Dr. Mackay said it was “inevitable” there would be a backlash from the tobacco industry and pointed out how they had launched actions in jurisdictions around the world to challenge moves towards smoke-free areas.
“We got our smoke-free legislation in just in time,” she said. “If we tried to do it two years later, we’d have had years of seeing it challenged through the courts.”
Dr. Raymond Ho Lei-ming, head of the Hong Kong Department of Health’s Tobacco Control Office, said if Hong Kong succeeded in bringing smoking levels down to under 10 percent of the adult population, it would be a significant landmark.
“We are trying to set a new cultural norm,” he said. “When we set up law enforcement and give out HK$1,500 tickets for breaching smoking laws, we are not thinking of it just as a punishment.
“We think most people are law abiding in Hong Kong and it is just a matter of educating the public and also the smoking offender so they comply with the law. Once we do that I think there will be a new norm or movement to strive for a smoke free environment.
“Once we get to below 10 percent, it is difficult to find a ‘buddy’ or someone to support you in your habit. We know cigarettes are offered by buddies. That factor may drive numbers down to a lower level even more quickly.”

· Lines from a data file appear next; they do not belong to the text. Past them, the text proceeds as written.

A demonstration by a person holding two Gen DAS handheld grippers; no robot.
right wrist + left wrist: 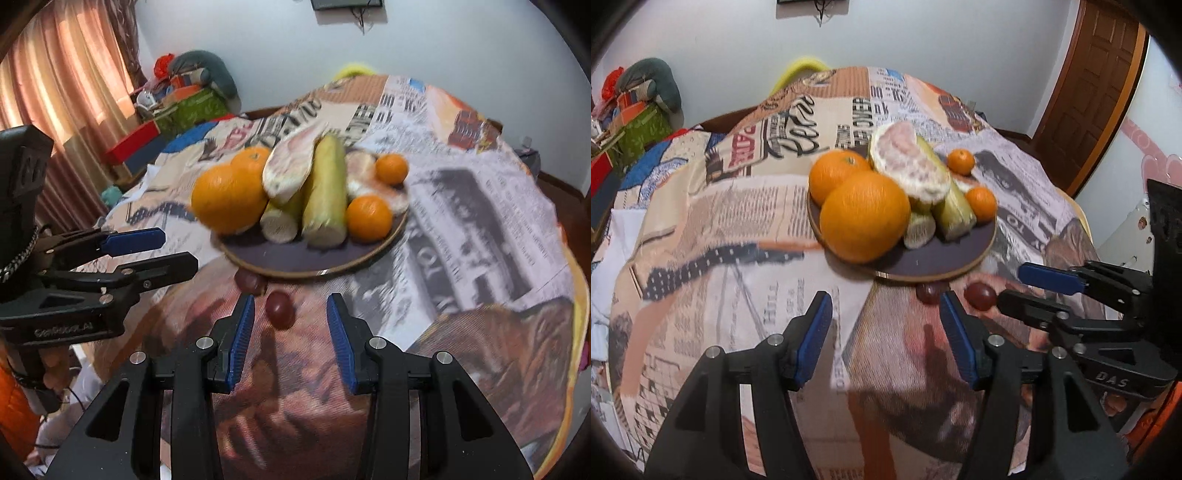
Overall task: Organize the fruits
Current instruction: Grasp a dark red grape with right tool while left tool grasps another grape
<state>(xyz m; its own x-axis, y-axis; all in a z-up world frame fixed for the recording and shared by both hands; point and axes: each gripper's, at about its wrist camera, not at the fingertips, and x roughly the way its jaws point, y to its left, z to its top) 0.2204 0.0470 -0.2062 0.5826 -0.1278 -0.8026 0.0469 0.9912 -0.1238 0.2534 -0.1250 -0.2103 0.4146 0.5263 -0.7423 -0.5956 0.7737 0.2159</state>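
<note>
A dark plate [934,271] [295,258] carries two big oranges [864,216] [229,197], a peeled pomelo piece [912,166] [291,170], yellow-green stalk pieces [327,195] and small mandarins [981,203] [368,218]. Two dark red grapes lie on the cloth in front of its near rim. One grape [279,309] [979,294] sits at the tips of my right gripper [291,299] [1010,286], which is open with pads clear of it. The other grape [251,282] [929,291] is beside the rim. My left gripper [884,297] [179,251] is open and holds nothing.
A newspaper-print cloth [738,229] covers the round table. Boxes and a grey cushion [199,85] are piled at the back left by a curtain [66,81]. A wooden door [1100,85] stands at the right. The table's edge [580,295] curves close on the right.
</note>
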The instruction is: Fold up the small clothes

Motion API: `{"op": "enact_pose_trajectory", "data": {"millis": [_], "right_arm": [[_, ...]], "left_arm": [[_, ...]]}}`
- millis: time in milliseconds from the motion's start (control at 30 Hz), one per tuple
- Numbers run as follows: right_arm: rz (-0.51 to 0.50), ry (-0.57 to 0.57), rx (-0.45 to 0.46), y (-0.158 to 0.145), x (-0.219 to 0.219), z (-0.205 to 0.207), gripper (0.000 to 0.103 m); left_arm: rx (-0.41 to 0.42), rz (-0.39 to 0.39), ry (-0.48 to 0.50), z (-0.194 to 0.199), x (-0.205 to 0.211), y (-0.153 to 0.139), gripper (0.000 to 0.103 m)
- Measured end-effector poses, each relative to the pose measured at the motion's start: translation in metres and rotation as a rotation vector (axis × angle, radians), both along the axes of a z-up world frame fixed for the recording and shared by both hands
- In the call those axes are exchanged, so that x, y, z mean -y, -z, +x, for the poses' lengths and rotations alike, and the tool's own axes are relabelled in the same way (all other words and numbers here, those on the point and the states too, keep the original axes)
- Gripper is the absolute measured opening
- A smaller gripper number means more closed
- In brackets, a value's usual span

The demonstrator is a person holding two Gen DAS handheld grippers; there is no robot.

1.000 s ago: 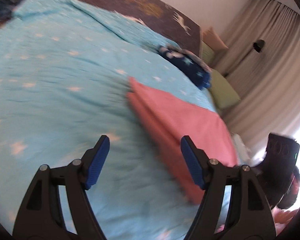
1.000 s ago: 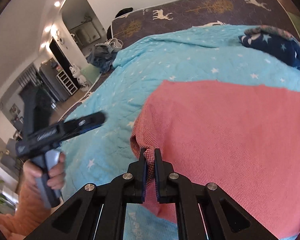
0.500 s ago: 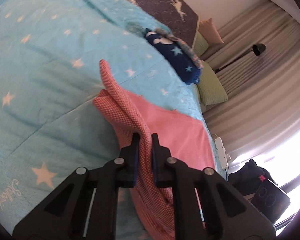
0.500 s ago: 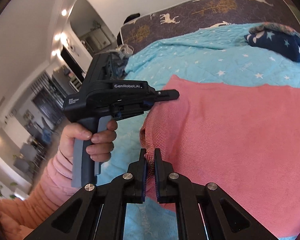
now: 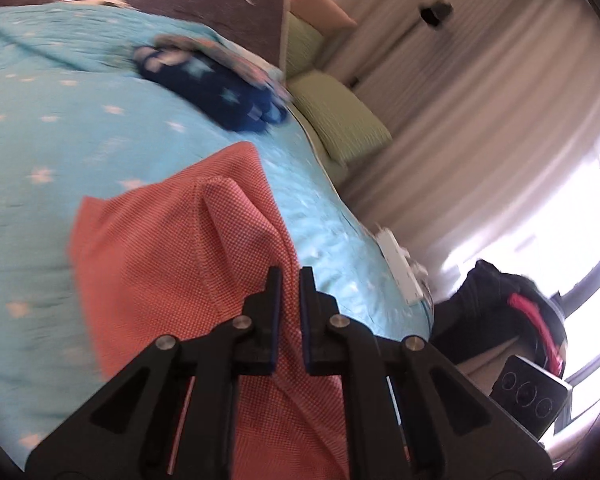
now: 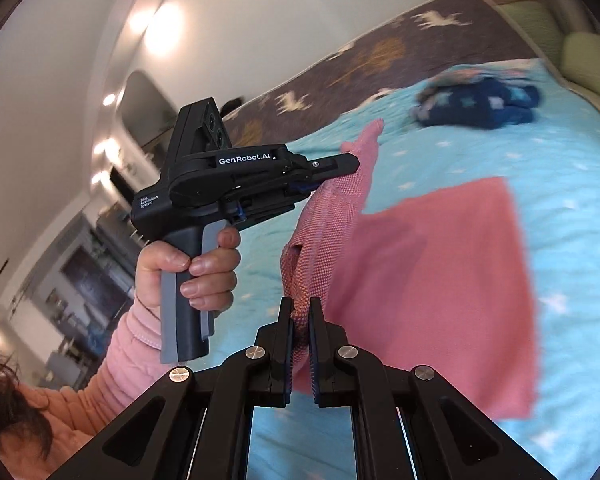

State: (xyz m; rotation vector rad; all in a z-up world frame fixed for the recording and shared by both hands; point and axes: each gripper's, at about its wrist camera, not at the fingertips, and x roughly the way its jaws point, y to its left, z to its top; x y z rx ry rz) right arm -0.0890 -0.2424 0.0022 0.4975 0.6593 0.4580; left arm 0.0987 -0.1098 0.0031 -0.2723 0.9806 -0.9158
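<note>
A salmon-pink woven cloth (image 5: 172, 248) lies on the turquoise star quilt (image 5: 60, 120), its near edge lifted. My left gripper (image 5: 288, 280) pinches a fold of that edge, the jaws still closing on it with cloth between the pads. From the right wrist view, the left gripper (image 6: 340, 168) holds one corner of the pink cloth (image 6: 440, 272) up in the air, a hand (image 6: 188, 264) around its grip. My right gripper (image 6: 300, 312) is shut on the other raised corner. The far half of the cloth stays flat on the quilt (image 6: 560, 160).
A navy star-print pile of clothes (image 5: 220, 92) (image 6: 480, 104) sits further up the bed. Green pillows (image 5: 340, 120) and curtains (image 5: 480, 100) stand past the bed's right side. A black bag (image 5: 500, 304) lies beyond the corner. A dark patterned cover (image 6: 380, 52) spans the head end.
The left gripper came in open, closed on the cloth's near edge, then rose. Both grippers have lifted that edge off the quilt and swung it toward the navy pile.
</note>
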Motion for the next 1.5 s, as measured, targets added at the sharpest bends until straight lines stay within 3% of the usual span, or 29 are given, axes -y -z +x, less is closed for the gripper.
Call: {"op": "enact_pose_trajectory", "data": {"millis": [167, 300, 567, 700, 867, 1067, 1267, 1367, 1400, 1433, 1500], "right_arm": [[0.044, 0.128, -0.077, 0.028, 0.057, -0.016, 0.006], [0.089, 0.184, -0.163, 0.061, 0.091, -0.024, 0.006], [0.128, 0.178, -0.261, 0.096, 0.115, -0.018, 0.009], [0.134, 0.231, -0.268, 0.099, 0.129, -0.033, 0.012], [0.117, 0.248, -0.22, 0.088, 0.142, -0.045, 0.012], [0.021, 0.096, -0.137, 0.064, 0.108, -0.024, 0.022], [-0.09, 0.045, -0.177, 0.069, 0.082, 0.009, 0.03], [-0.082, 0.033, -0.221, 0.083, 0.08, 0.016, 0.034], [-0.085, 0.039, -0.22, 0.084, 0.077, 0.017, 0.032], [-0.093, 0.053, -0.224, 0.084, 0.078, 0.017, 0.012], [-0.072, 0.117, -0.255, 0.085, 0.09, 0.013, 0.006]], "left_arm": [[-0.061, 0.105, 0.074, -0.002, 0.071, 0.039, 0.009], [-0.091, 0.169, 0.076, -0.004, 0.095, 0.066, 0.009], [-0.049, 0.174, 0.083, -0.013, 0.105, 0.057, 0.012], [0.04, 0.191, 0.095, -0.03, 0.092, 0.039, 0.039], [0.129, 0.203, 0.065, -0.052, 0.056, 0.022, 0.046], [0.18, 0.283, 0.013, -0.067, 0.028, 0.029, 0.049], [0.139, 0.31, -0.033, -0.074, 0.005, 0.047, 0.052], [0.145, 0.331, -0.036, -0.077, 0.0, 0.055, 0.053], [0.152, 0.334, -0.034, -0.079, -0.001, 0.058, 0.053], [0.159, 0.335, -0.032, -0.08, -0.001, 0.06, 0.053], [0.167, 0.328, -0.026, -0.082, -0.002, 0.062, 0.053]]}}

Asked if he believed a day would come when the sale of cigarettes would be outlawed in Hong Kong, Dr Ho said: “That would depend on society and whether we reach a consensus. There are talks of ‘end games’ here and overseas.
“New Zealand wants to be smoke-free by 2025. Finland wants to go smoke-free by 2040 and in Singapore they were thinking of changing the law so that after a certain age – if you are born after 2000 – you are not allowed to be sold cigarettes.
“So there are different plans of end games but really you have to look at the individual situation of the jurisdiction and the cultural acceptance of banning it outright.”
One of the most important recent developments has been the introduction of city-wide smoking cessation services with free medication and anti-smoking aids, said Dr Ho. Hong Kong was also pioneering a mobile acupuncture service for people trying to quit.
“We don’t know how effective acupuncture is as a smoking cessation approach,” he said. “Generally speaking, giving up smoking is not easy. The success rate after six months or even one year is only around 40 percent. People usually have to try a few times.
“We want to assess whether acupuncture helps Chinese people to quit. It has been assessed previously on Western populations. We want to see how good the method is on the Hong Kong Chinese population. We started this project in April 2017 and we are collecting data to see how effective it is.”
Other measures – some of them in force in other jurisdictions – are being looked at, including the possibility of banning smoking within three meters of public buildings, at taxi and minibus stands and in al fresco dining areas.
The government is also looking at a requirement for plain packaging for cigarettes, the adding of numbers for stop-smoking lines on packets and a ban on displays of cigarettes so they are kept in shuttered cupboards out of sight of shoppers.
Those tactics could be pivotal in determining whether Hong Kong makes the leap from a low-smoking to a no-smoking city. “We still have just over 650,000 smokers,” pointed out Dr Ho. “We have more to do if we are to bring the numbers down further.”